(Exercise requirements)
Among the lines below, restate word for word only those from the line with "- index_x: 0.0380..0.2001" through the line with "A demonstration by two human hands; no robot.", with both end lines kept.

- Opening Delimiter -

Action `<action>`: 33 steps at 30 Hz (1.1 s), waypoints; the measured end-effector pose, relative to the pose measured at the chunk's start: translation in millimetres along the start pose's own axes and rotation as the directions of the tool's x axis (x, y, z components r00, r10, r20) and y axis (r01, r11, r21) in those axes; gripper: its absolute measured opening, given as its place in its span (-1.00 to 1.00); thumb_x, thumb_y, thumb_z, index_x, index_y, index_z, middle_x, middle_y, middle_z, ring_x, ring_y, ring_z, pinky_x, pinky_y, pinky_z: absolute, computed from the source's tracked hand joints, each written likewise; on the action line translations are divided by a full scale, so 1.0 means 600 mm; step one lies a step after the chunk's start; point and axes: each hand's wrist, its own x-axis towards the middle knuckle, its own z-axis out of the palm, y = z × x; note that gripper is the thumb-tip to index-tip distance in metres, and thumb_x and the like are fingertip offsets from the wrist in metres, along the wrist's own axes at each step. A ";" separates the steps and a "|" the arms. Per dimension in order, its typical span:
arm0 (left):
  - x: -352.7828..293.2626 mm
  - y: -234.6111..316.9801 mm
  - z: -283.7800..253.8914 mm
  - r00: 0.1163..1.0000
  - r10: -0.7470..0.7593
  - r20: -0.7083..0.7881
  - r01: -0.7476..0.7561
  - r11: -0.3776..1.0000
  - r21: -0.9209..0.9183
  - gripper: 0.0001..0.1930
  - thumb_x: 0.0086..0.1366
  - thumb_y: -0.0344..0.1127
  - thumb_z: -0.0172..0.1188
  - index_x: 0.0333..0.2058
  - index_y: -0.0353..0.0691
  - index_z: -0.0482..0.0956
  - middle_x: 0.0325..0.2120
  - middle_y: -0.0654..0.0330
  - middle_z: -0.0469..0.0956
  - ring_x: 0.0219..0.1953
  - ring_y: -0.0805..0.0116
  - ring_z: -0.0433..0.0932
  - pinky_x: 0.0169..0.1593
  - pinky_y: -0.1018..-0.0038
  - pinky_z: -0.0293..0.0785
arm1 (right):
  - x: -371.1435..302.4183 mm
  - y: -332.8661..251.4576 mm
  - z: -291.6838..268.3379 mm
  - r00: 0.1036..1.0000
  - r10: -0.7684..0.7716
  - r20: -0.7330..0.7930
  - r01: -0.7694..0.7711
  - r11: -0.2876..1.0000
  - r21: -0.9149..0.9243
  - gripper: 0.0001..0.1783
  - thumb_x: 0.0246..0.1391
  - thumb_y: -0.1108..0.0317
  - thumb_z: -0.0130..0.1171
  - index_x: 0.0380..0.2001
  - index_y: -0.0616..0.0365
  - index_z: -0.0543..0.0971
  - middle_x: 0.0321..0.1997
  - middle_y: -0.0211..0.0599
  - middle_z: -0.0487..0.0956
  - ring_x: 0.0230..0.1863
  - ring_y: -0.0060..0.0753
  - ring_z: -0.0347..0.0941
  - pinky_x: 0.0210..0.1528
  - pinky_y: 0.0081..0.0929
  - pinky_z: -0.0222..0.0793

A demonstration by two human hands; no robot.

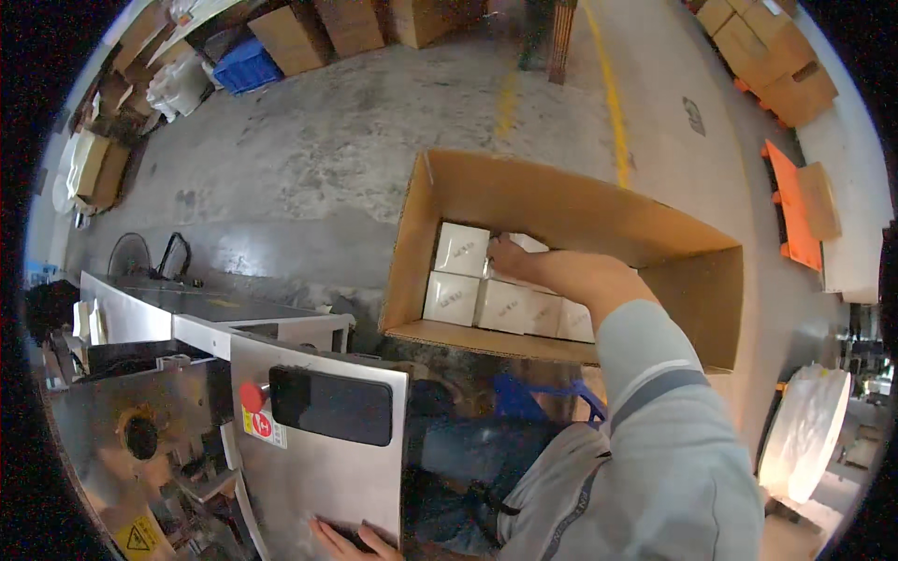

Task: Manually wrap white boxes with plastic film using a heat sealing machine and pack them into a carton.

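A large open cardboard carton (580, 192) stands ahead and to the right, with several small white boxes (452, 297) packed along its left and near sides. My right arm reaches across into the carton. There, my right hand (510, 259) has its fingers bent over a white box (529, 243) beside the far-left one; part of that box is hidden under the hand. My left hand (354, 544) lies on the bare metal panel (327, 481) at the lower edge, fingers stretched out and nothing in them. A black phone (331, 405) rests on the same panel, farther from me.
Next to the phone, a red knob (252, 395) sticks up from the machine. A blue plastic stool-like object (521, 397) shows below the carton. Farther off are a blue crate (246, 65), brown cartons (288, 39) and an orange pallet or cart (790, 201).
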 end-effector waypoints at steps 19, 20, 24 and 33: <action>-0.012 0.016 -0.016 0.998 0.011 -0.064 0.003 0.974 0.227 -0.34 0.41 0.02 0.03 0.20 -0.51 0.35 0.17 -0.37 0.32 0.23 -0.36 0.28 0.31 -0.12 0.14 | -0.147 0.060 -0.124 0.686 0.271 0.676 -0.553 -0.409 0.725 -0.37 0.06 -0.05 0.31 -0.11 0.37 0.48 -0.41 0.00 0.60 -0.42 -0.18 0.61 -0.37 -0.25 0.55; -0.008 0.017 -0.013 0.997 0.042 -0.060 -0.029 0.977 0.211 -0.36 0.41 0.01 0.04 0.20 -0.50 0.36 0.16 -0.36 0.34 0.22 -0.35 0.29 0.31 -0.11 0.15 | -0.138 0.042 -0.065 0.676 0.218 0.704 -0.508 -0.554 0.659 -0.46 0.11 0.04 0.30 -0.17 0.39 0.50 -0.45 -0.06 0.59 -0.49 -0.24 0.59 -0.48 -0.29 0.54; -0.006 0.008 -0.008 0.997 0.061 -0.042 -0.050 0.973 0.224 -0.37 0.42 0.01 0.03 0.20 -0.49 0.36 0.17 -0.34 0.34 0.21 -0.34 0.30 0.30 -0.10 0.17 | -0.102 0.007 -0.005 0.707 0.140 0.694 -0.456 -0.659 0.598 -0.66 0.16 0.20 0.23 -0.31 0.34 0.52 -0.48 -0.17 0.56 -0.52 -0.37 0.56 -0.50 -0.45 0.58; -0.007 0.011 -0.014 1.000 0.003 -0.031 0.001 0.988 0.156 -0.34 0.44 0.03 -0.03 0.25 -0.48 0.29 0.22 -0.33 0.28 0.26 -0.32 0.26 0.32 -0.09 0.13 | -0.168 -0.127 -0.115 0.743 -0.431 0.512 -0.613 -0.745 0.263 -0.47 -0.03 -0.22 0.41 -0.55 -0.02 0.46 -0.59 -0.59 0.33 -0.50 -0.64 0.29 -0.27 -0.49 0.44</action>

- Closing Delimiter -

(Written solution)
  - index_x: 0.0380..0.2001
  - index_y: -0.0616..0.0365
  - index_z: -0.0543..0.0971
  - middle_x: 0.0321..0.1997
  - middle_y: -0.0211..0.0599
  - middle_z: -0.0487..0.0956
  - ring_x: 0.0230..0.1863
  - ring_y: -0.0060..0.0753
  - ring_z: -0.0347..0.0941
  - pinky_x: 0.0210..0.1528
  - pinky_y: 0.0081..0.0929
  - pinky_z: -0.0222..0.0793

A demonstration by two human hands; no robot.

There is nothing else to this exercise.